Man-in-the-Prompt: The Invisible Attack Threatening ChatGPT and Other AI Systems

A new type of threat is alarming the world of cyber security, targeting leading generative artificial intelligence tools such as ChatGPT, Gemini, Copilot, and Claude. The problem? It does not even require a sophisticated attack: all it takes is a browser extension.

The term "Man-in-the-Prompt" refers to a new attack vector that exploits an underestimated weakness in the input window of AI chatbots. When we use tools such as ChatGPT from a browser, our messages are written in a simple HTML field, accessible from the page's DOM (Document Object Model). This means that any browser extension with access to the DOM can read, modify, or rewrite our requests to the AI, and do so without us noticing.

The Man-in-the-Prompt attack doesn't even need special permissions to work. According to researcher Aviad Gispan of LayerX Security, "any browser extension, even without any special permissions, can access the prompts of both commercial and internal LLMs and inject them with prompts to steal data, exfiltrate it, and cover their tracks."

The exploit has been tested on all top commercial LLMs, with proof-of-concept demos provided for ChatGPT and Google Gemini.
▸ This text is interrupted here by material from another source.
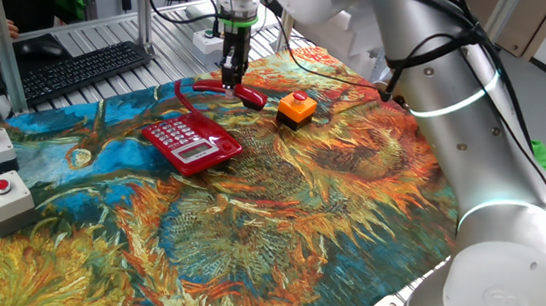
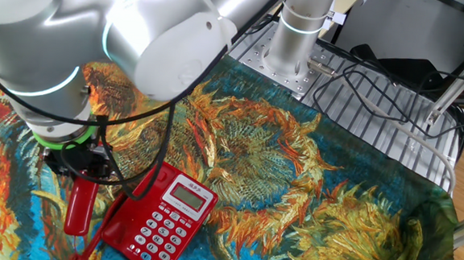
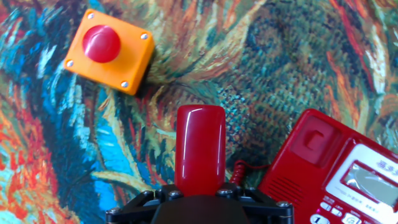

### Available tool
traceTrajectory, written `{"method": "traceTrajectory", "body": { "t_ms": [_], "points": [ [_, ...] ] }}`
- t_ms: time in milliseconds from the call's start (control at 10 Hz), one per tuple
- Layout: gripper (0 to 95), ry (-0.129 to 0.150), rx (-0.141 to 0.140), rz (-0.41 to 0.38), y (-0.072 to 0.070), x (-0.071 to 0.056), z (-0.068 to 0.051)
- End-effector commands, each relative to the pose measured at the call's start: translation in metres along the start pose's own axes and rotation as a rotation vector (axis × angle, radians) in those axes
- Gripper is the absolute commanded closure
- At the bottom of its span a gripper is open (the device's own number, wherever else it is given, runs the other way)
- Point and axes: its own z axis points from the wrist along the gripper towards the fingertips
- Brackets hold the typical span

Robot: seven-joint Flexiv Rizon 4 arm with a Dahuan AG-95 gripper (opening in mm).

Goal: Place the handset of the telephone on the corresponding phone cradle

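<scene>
Jaws clamped on handset (image 3: pixel 199 148), held above the worktop (image 1: pixel 261 234) just beside phone (image 1: pixel 190 143), cradle side. Risk: cord (image 3: pixel 239 171) snagging or dragging the phone; skewed handset missing the cradle (image 3: pixel 309 142). Fingertips hidden in all views; cradle's far end cut off.

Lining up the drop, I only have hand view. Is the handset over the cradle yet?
Observer: No. In one fixed view the handset, gripped in the hand, is beside the telephone, not above it.
Operator: Where's the cord?
Observer: The cord arcs over the cloth behind the telephone.
Operator: Anything else around?
Observer: Two grey button boxes sit at the cloth's edge, well apart from the telephone.
</scene>
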Motion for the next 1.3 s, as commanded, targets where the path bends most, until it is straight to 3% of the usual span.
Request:
{"method": "traceTrajectory", "body": {
  "t_ms": [100, 600, 1300],
  "points": [
    [95.0, 0.0, 0.0, 0.012, -0.001, 0.0, 0.0],
    [95.0, -0.001, -0.012, 0.0, 0.001, 0.003, 0.004],
    [95.0, -0.002, -0.025, 0.0, 0.024, 0.003, 0.02]
  ]
}}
This means that even seemingly harmless external content, such as emails, links, or documents, can contain hidden instructions directed at the AI.

A Serious Threat to Business and Personal Use

The potential consequences of this attack are serious, especially in the business world. According to LayerX, 99% of business users have at least one extension installed in their browser. In this scenario, the risk exposure is very high. The Man-in-the-Prompt attack falls under the broader category of prompt injection, one of the most serious threats to AI systems according to the OWASP Top 10 LLM 2025.

A Call for Improved AI Security

The LayerX report raises a crucial point: AI security cannot be limited to the model or server, but must also include the user interface and browser environment. In an era where AI is increasingly integrated into personal and business workflows, a simple HTML text field can become the Achilles heel of the entire system.

A New Era in Cyber Security Awareness

As Electronics engineer and Clusit member Salvatore Lombardo notes, "Education improves awareness". He emphasizes the importance of conscious education in cybersecurity, which is reflected in his slogan. Follow him on Twitter: @securityaffairs and Facebook and Mastodon to stay informed about the latest developments in AI security.

Conclusion

The Man-in-the-Prompt attack highlights the need for improved AI security measures beyond just model or server protection. By raising awareness of this new threat, we can work together to prevent similar attacks in the future and ensure a safer online experience for everyone.